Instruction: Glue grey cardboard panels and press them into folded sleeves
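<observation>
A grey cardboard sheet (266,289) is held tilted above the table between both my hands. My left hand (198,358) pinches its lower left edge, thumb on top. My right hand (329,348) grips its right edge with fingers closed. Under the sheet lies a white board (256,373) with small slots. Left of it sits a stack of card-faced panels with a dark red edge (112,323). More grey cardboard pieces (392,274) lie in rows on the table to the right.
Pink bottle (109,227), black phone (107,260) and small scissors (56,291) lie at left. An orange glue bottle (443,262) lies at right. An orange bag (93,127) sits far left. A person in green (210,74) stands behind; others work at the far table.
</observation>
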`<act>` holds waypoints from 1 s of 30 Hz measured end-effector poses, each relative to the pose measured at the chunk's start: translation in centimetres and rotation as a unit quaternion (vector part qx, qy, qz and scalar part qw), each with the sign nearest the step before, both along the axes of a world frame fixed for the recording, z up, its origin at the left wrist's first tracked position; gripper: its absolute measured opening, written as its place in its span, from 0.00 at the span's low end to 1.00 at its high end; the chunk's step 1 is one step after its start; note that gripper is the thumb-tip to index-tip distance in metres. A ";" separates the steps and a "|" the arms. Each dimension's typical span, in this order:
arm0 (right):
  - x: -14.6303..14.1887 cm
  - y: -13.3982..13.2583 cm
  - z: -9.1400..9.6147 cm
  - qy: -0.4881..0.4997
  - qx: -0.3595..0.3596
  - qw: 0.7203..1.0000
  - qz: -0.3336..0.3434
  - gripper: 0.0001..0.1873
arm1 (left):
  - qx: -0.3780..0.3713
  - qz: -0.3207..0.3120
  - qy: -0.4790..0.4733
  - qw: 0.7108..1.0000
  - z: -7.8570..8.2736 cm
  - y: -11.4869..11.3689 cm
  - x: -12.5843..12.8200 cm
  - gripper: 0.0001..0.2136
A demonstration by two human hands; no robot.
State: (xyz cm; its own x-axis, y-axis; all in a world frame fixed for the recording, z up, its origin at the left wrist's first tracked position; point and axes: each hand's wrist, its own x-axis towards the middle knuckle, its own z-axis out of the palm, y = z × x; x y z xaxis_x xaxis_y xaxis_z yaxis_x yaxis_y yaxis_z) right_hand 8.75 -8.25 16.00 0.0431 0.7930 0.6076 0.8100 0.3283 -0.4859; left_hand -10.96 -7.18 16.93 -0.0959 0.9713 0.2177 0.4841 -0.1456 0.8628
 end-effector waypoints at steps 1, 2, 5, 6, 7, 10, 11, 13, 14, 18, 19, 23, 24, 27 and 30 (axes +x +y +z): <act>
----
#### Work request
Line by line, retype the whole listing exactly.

#### Task response
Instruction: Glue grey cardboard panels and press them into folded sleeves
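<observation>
A grey cardboard sheet (266,289) is held tilted above the table between both my hands. My left hand (198,358) pinches its lower left edge, thumb on top. My right hand (329,348) grips its right edge with fingers closed. Under the sheet lies a white board (256,373) with small slots. Left of it sits a stack of card-faced panels with a dark red edge (112,323). More grey cardboard pieces (392,274) lie in rows on the table to the right.
Pink bottle (109,227), black phone (107,260) and small scissors (56,291) lie at left. An orange glue bottle (443,262) lies at right. An orange bag (93,127) sits far left. A person in green (210,74) stands behind; others work at the far table.
</observation>
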`<act>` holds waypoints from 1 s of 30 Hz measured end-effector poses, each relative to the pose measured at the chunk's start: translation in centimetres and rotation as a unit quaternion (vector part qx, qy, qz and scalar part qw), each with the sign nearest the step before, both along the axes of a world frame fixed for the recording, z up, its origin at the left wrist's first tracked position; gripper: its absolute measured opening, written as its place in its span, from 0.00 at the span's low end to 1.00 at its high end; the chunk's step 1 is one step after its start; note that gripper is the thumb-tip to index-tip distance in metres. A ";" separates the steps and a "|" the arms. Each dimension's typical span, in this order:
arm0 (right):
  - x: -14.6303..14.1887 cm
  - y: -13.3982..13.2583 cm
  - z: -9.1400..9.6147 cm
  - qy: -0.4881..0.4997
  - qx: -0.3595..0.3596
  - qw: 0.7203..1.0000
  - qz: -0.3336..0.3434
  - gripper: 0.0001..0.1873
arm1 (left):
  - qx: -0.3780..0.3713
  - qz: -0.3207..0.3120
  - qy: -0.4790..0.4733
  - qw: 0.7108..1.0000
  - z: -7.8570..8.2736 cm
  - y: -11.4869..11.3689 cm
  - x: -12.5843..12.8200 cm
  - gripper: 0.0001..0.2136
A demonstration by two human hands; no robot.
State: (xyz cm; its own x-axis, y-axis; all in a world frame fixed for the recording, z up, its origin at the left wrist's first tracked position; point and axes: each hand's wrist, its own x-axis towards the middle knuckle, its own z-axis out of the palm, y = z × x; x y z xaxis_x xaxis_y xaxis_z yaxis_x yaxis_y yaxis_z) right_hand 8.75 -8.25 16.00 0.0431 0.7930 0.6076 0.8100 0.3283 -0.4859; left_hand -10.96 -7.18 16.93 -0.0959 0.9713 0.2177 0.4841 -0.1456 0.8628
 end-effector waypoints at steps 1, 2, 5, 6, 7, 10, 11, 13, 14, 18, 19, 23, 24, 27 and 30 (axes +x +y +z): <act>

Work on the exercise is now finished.